On the western side of the Museum, Samara Golden has turned the Hudson River view into the The Meat Grinder's Iron Clothes, an uncanny hall-of-mirrors installation of miniature rooms that seem to reflect the dreams and nightmares of American class-based society: the luxury rooms and hotel spas of the upper-class are mixed with the gyms and corporate offices of the striving, stuck middle-classes, and the dirt-caked, doorless toilet booths of the mad or incarcerated. 

 

America is at a bleak spot, the Whitney Biennial seems to propose, and we should sit with the discomfort a little longer. Behind the ticket counter, Park MacArthur has installed Another word for memory is life, two brown aluminum plates with the look of freeway signposts positioned to block out the Museum's informational screens.
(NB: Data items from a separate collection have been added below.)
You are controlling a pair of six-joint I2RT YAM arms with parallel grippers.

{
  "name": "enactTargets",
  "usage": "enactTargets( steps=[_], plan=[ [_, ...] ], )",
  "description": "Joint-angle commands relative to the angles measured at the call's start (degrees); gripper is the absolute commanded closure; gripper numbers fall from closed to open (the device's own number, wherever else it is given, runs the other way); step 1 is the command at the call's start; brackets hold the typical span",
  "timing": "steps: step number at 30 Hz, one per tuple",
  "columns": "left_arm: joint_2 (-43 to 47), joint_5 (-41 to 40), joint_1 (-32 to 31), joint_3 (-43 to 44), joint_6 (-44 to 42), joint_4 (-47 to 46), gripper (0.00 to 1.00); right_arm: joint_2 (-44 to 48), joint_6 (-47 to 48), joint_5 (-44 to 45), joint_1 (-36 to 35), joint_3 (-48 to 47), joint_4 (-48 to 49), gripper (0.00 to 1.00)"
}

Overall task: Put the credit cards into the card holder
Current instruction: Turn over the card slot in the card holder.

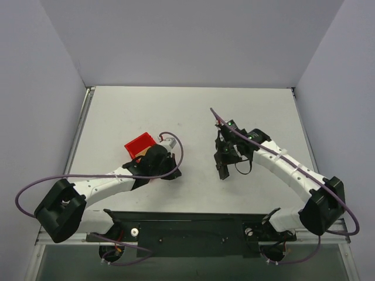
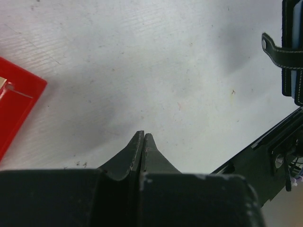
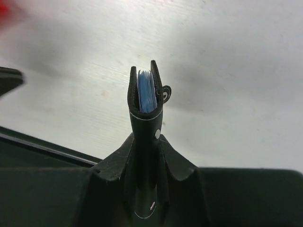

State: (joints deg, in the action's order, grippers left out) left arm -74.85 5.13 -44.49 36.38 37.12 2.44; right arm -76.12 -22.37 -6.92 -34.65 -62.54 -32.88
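Left claw: my left gripper (image 2: 142, 142) has its two fingers pressed together tip to tip, with nothing between them. It hangs low over the bare white table (image 1: 193, 111).
Right claw: my right gripper (image 3: 146, 142) is pinching the card holder (image 3: 146, 118), one finger on each outer face.
Card holder: it is black and seen edge-on from my right wrist camera. Its two covers gape a little at the far end, and the pale blue inside (image 3: 147, 92) shows between them. From the top camera it sits right of centre on the table, well apart from the left arm.
Strap: a short black tab with a small silver stud (image 3: 164, 93) curls off the right side of the holder. My left wrist camera catches the same tab at its upper right edge.
Holder and table: I cannot tell whether its far end touches the surface.
Red bin: the red plastic bin (image 1: 139, 144) lies left of centre, just beside my left wrist.
Credit cards: a sliver of tan (image 2: 4, 84) shows inside the bin at the edge of my left wrist view. It is too small for me to call a card.
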Motion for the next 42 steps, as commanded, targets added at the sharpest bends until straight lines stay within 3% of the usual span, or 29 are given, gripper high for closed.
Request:
enactTargets(
  steps=[1,10,17,20,25,27,31,36,42],
  plan=[
    [2.3,-0.5,1.9,-0.5,-1.4,1.7,1.0,-7.3,1.1,17.6,-4.9,-3.9,-18.2,1.0],
    [5.2,-0.6,3.1,-2.2,-1.0,2.1,1.0,-16.2,-2.8,28.2,-13.2,-0.7,-13.2,1.0],
    [5.5,-0.7,3.1,-2.2,-0.9,2.7,1.0,-18.7,-6.4,28.7,-18.6,1.1,-7.3,0.99],
    [5.5,-0.8,3.1,-2.4,-0.7,2.7,1.0,-19.4,-6.9,26.9,-19.8,1.4,-4.6,0.79],
    [5.6,-1.0,3.2,-2.5,-0.3,2.6,1.0,-16.4,-5.8,14.9,-20.6,3.4,5.8,0.64],
    [5.3,-1.3,3.2,-2.4,-0.1,2.7,1.0,-12.8,-5.4,8.6,-20.2,5.1,11.0,0.58],
    [5.1,-1.4,3.2,-1.9,0.0,2.8,1.0,-7.0,-5.2,6.1,-18.9,6.9,14.6,0.52],
    [3.2,-1.2,2.5,-0.3,-0.9,1.6,1.0,2.9,-7.5,3.8,-9.4,13.4,16.8,0.52],
    [-1.3,-2.2,-1.0,5.1,-2.3,0.0,1.0,10.9,-10.1,4.7,3.4,21.7,15.0,0.62]
  ],
)
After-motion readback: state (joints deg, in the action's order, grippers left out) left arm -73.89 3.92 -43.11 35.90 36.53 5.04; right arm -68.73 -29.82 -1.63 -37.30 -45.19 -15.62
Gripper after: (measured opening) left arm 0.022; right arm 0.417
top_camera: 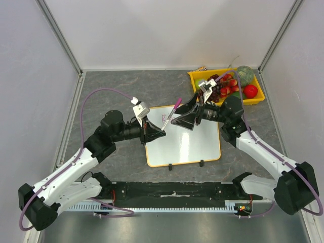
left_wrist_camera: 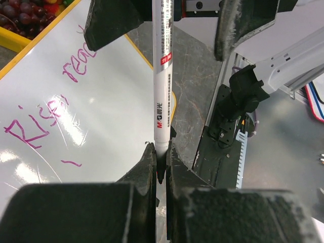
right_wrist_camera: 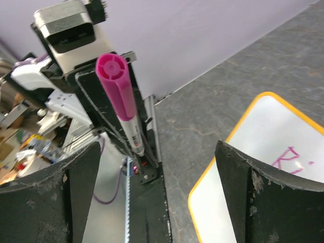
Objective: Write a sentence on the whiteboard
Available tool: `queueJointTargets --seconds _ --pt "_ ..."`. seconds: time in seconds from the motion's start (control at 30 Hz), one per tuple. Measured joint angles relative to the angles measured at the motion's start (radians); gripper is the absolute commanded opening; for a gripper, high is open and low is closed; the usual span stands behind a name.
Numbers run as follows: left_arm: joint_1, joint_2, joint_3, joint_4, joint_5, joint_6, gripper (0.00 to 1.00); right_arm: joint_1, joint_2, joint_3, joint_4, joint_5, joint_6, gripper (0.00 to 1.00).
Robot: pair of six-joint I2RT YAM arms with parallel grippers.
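Note:
The whiteboard (top_camera: pixel 185 144) lies flat at the table's middle, with two black clips on its near edge. The sentence (left_wrist_camera: pixel 48 109) is pink and reads about "Rise, reac", with a short stroke below; part of it shows in the right wrist view (right_wrist_camera: pixel 293 157). My left gripper (top_camera: pixel 158 132) (left_wrist_camera: pixel 162 164) is shut on the nib end of a white marker (left_wrist_camera: pixel 161 76), which points up and right over the board's far left corner. My right gripper (top_camera: pixel 188 114) (right_wrist_camera: pixel 157 197) is open, its fingers (left_wrist_camera: pixel 109 20) on either side of the marker's pink end (right_wrist_camera: pixel 115 83), not touching it.
A yellow fruit tray (top_camera: pixel 193 76) with grapes, a red apple (top_camera: pixel 250 91) and a green vegetable stands at the back right, just behind the right gripper. Enclosure walls close the sides and back. A black base rail (top_camera: pixel 172 191) runs along the near edge.

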Motion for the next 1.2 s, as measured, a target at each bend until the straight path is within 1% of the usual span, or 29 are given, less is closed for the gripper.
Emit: queueJointTargets --seconds 0.17,0.23,0.27,0.43,0.53,0.63,0.83,0.93,0.97,1.0,1.07,1.13,1.17,1.2 --pt "-0.019 0.015 0.047 -0.066 0.000 0.044 0.02 0.000 0.020 0.032 0.026 -0.101 0.057 0.75" --pt "-0.031 0.036 0.060 -0.084 0.001 0.059 0.02 0.000 0.034 0.045 0.025 -0.123 0.069 0.60" --pt "-0.036 0.046 0.063 -0.093 0.002 0.065 0.02 0.000 0.040 0.049 0.025 -0.129 0.072 0.55" --pt "-0.051 0.069 0.064 -0.126 0.000 0.085 0.02 0.001 0.055 0.053 -0.006 -0.150 0.079 0.37" --pt "-0.052 0.067 0.064 -0.133 -0.001 0.091 0.02 0.002 0.064 0.057 -0.038 -0.156 0.070 0.36" --pt "-0.052 0.064 0.064 -0.142 -0.007 0.092 0.02 0.003 0.071 0.064 -0.071 -0.161 0.056 0.41" --pt "-0.054 0.064 0.064 -0.142 -0.008 0.095 0.02 0.014 0.072 0.066 -0.103 -0.169 0.040 0.40" --pt "-0.054 0.064 0.064 -0.142 -0.008 0.095 0.02 0.023 0.074 0.066 -0.108 -0.170 0.035 0.32" --pt "-0.054 0.064 0.064 -0.142 -0.008 0.095 0.02 0.024 0.074 0.066 -0.108 -0.170 0.033 0.26" --pt "-0.054 0.064 0.064 -0.142 -0.008 0.095 0.02 0.027 0.076 0.066 -0.108 -0.170 0.031 0.21" --pt "-0.053 0.064 0.064 -0.146 -0.010 0.095 0.02 0.032 0.079 0.066 -0.107 -0.170 0.028 0.00" --pt "-0.054 0.064 0.064 -0.146 -0.010 0.095 0.02 0.032 0.085 0.066 -0.107 -0.168 0.022 0.00" --pt "-0.053 0.064 0.064 -0.148 -0.013 0.095 0.15 0.032 0.088 0.066 -0.108 -0.166 0.021 0.00" --pt "-0.053 0.064 0.064 -0.150 -0.018 0.095 0.36 0.032 0.088 0.066 -0.108 -0.164 0.017 0.00"
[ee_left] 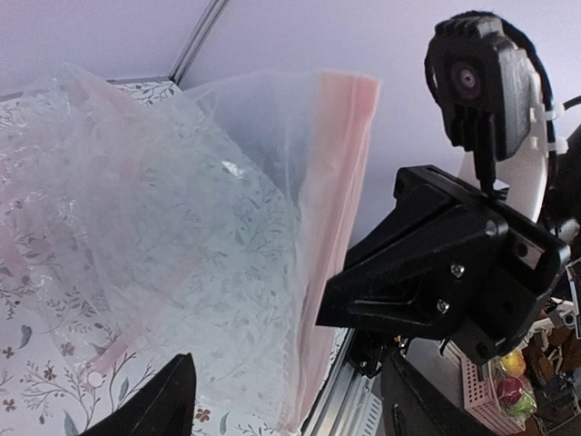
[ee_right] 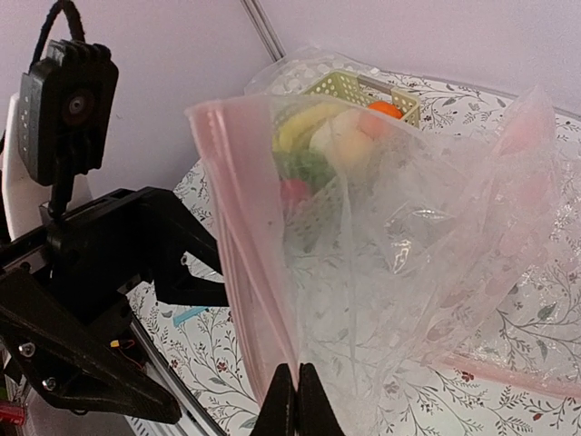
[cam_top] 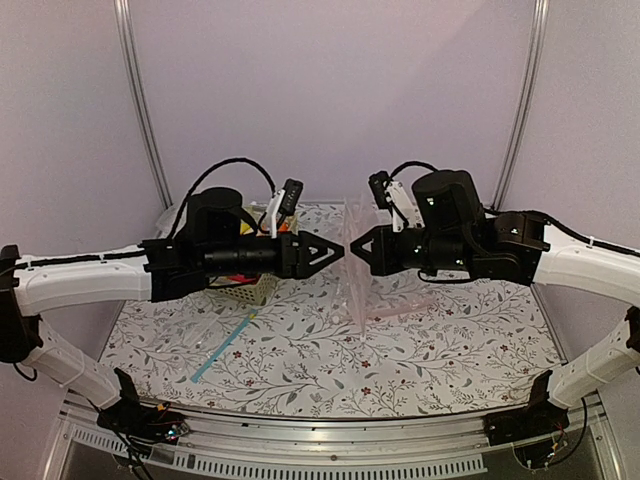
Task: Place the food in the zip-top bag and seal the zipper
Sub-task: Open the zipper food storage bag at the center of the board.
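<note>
The right gripper [ee_right: 297, 400], jaws closed, pinches the zipper [ee_right: 238, 227] of the zip-top bag [ee_right: 390, 236] above mid-table [cam_top: 400, 370], and if the left gripper [cam_top: 338, 250], jaws open, catches both layers, the mouth could fail to open for the food [ee_right: 318, 145] in the basket [ee_right: 349, 86] on the table's left half.

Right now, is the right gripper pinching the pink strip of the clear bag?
Yes, the right gripper is shut on the zipper of the zip-top bag.

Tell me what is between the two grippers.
The zip-top bag, zipper upright, hangs between the left gripper and right gripper, which pinches it. The top view shows it.
</note>
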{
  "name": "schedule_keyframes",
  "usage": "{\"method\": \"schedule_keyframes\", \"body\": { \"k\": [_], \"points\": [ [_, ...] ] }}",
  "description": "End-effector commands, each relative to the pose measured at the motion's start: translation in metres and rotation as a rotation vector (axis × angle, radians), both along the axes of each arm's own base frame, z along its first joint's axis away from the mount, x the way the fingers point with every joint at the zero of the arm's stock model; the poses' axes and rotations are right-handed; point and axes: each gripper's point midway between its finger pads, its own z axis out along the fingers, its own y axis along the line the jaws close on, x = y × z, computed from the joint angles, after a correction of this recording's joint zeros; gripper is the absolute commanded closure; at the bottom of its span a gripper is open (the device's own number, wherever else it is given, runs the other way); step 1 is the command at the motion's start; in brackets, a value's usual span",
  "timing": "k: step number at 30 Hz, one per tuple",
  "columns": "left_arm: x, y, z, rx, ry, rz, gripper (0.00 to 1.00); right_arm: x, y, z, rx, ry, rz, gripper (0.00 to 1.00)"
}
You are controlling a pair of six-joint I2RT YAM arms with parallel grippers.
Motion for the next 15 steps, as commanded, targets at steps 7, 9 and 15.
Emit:
{"method": "schedule_keyframes", "body": {
  "k": [7, 9, 15],
  "points": [
    [-0.007, -0.020, -0.024, 0.071, 0.033, 0.000, 0.42, 0.005, 0.004, -0.003, 0.015, 0.009, -0.019, 1.00],
    [-0.008, -0.025, -0.026, 0.074, 0.035, -0.006, 0.43, 0.005, 0.005, -0.003, 0.016, 0.008, -0.020, 1.00],
    [0.000, -0.024, -0.033, 0.123, 0.037, 0.060, 0.54, 0.006, 0.004, -0.006, 0.007, 0.010, -0.026, 1.00]
  ]
}}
Apparently, no one will tell us how to find our way out of the darkness.

 

At the end of Anicka Yi's wondrous film, the expedition crew has mysteriously died and the protagonist is the lone survivor lost in the rainforest. The botanist explorer seems unfazed. She gathers supplies, pushes a limp body off a boat, starts the motor and head up the river alone, pushing deeper into the jungle. Wherever we go from here, it seems, we must pioneer into the unknown, light up the darkness, chart a new path. Luckily, these artists are already well at work.

 

Lead image is a still from The Lesser Key of Solomon, 2015, by Tommy Hartung. Ultra-high-definition video, color, sound; 8:05 min. Courtesy the artist and On Stellar Rays, New York.